TOWARDS SUSTAINABLE
TRANSPORTATION
A thousand policemen directing the traffic Cannot tell you why you come or where you go. -T.S. Eliot
The auto industry-one-seventh of North America's gross product, and the highest expression of the Iron Age-is about to trigger the biggest transformation in global industrial structure since the microchip. Ultralight cars molded from advanced composites can be severalfold lighter and more slippery than present steel cars, yet safer, sportier, and more comfortable, durable, and beautiful. Modern hybrid-electric propulsion can boost efficiency ~1.3-1.5x in heavy steel cars, but ~5-20x in ultralight, very-low-friction platforms. By synergistically combining these elements, state-of-the-shelf family cars can average ~0.8-1.6 l/100 km-twice that good with state-of-the-art technologies-yet also be superior in all other respects, probably including cost. This permits hypercars to meet public-policy goals of economy, environment, and fuel security simultaneously and without compromise-and to do so in a robust, radically free-market fashion, driven not by govenrmental mandate or subsidy but by customers' desire for better cars and by automakers' quest for competitive advantage. This process is already well underway.

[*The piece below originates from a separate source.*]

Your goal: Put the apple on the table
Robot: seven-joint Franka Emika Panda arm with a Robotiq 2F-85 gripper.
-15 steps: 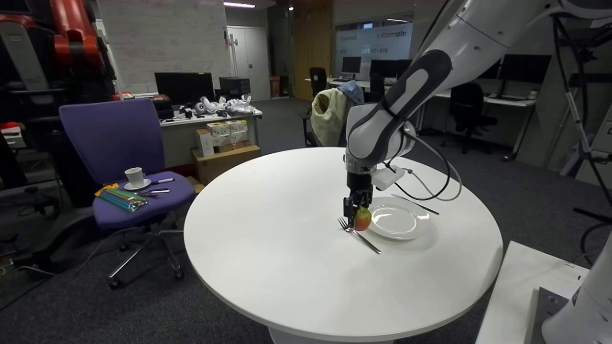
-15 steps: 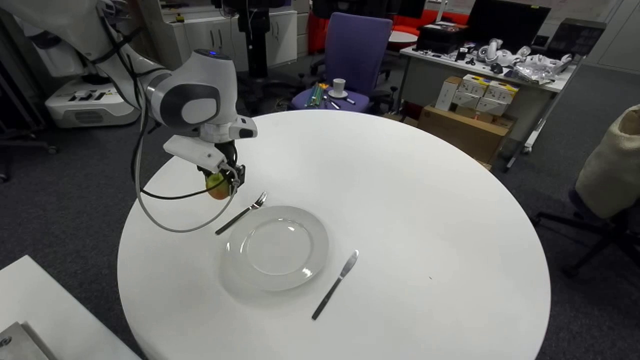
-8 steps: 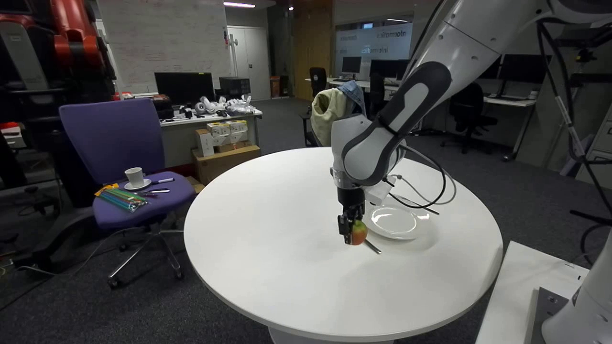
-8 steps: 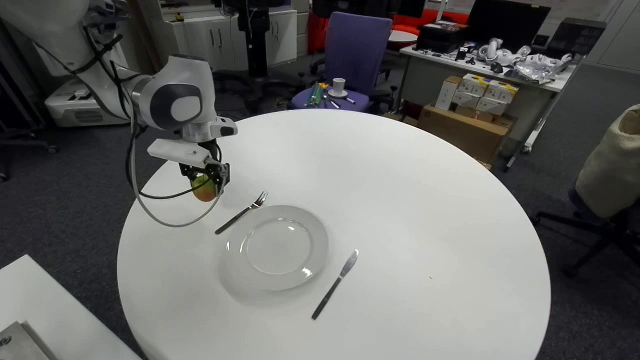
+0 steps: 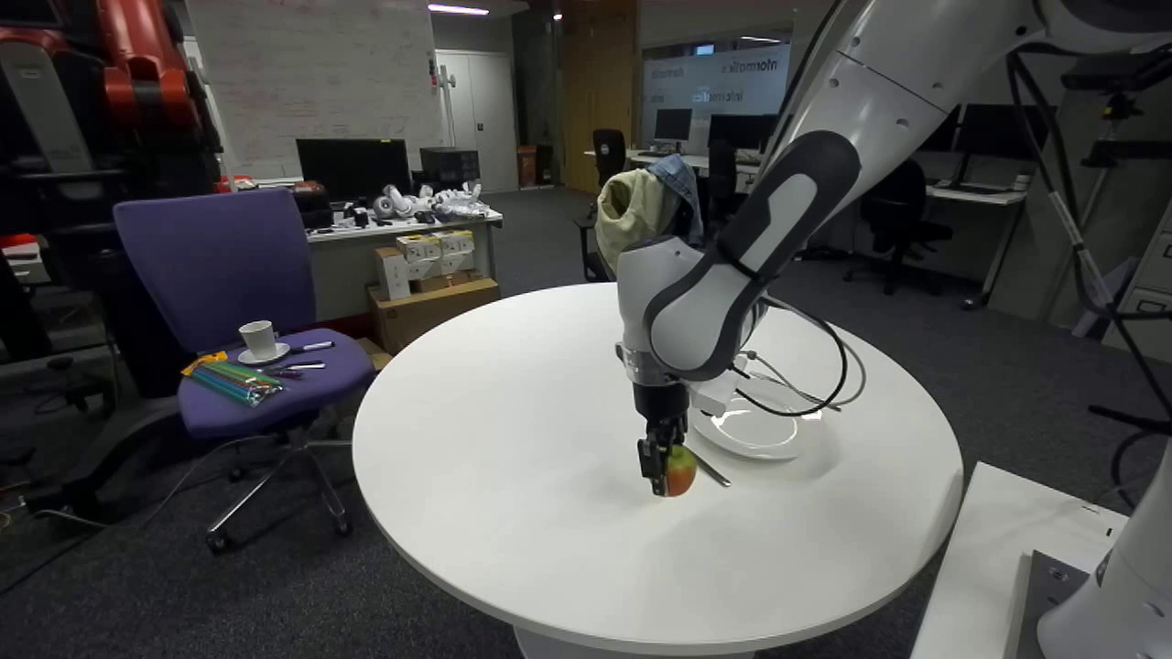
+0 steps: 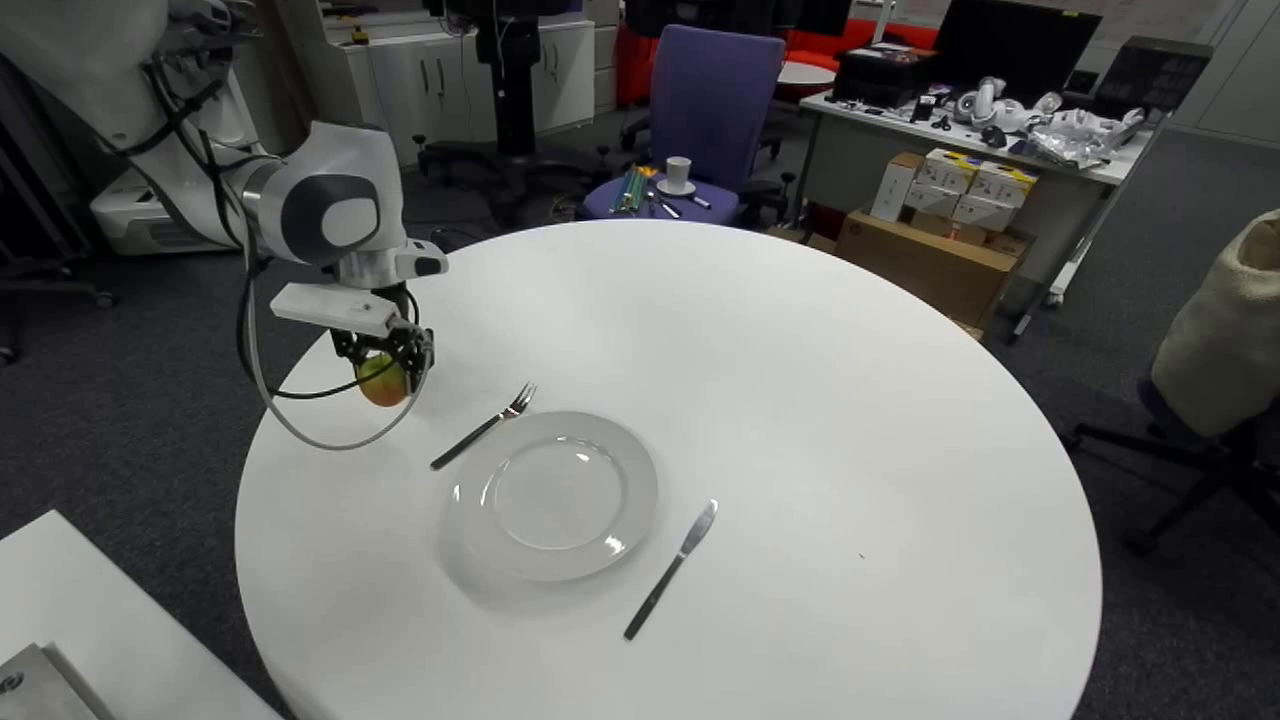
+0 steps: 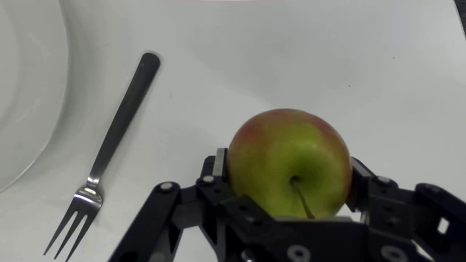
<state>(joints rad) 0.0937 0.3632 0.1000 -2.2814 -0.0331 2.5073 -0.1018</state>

Hypercars offer potentially decisive competitive advantages to early-adopting manufacturers: notably, an order-of-magnitude reduction in product cycle time, tooling cost, assembly effort and space, and body parts count. These advantages have permitted Rocky Mountain Institute's Hypercar Center to commercialize hypercars not by patenting and auctioning the intellectual property, but rather by putting most of it prominently into the public domain and getting everyone fighting over it. Two years later, ~25 current and intending automakers have already committed ~US$1 billion of private capital to hypercars' rapid introduction. Persistent cultural barriers in the auto industry inhibit highly integrated design, whole-car optimization, ~400-500-kg composite monocoques, software-rich cars, virtual prototyping, soft tooling, and many other attributes of hypercars. Yet RMI is exploiting powerful motives to overcome those obstacles by maximizing competition among an increasingly vibrant group of both traditional and new market entrants.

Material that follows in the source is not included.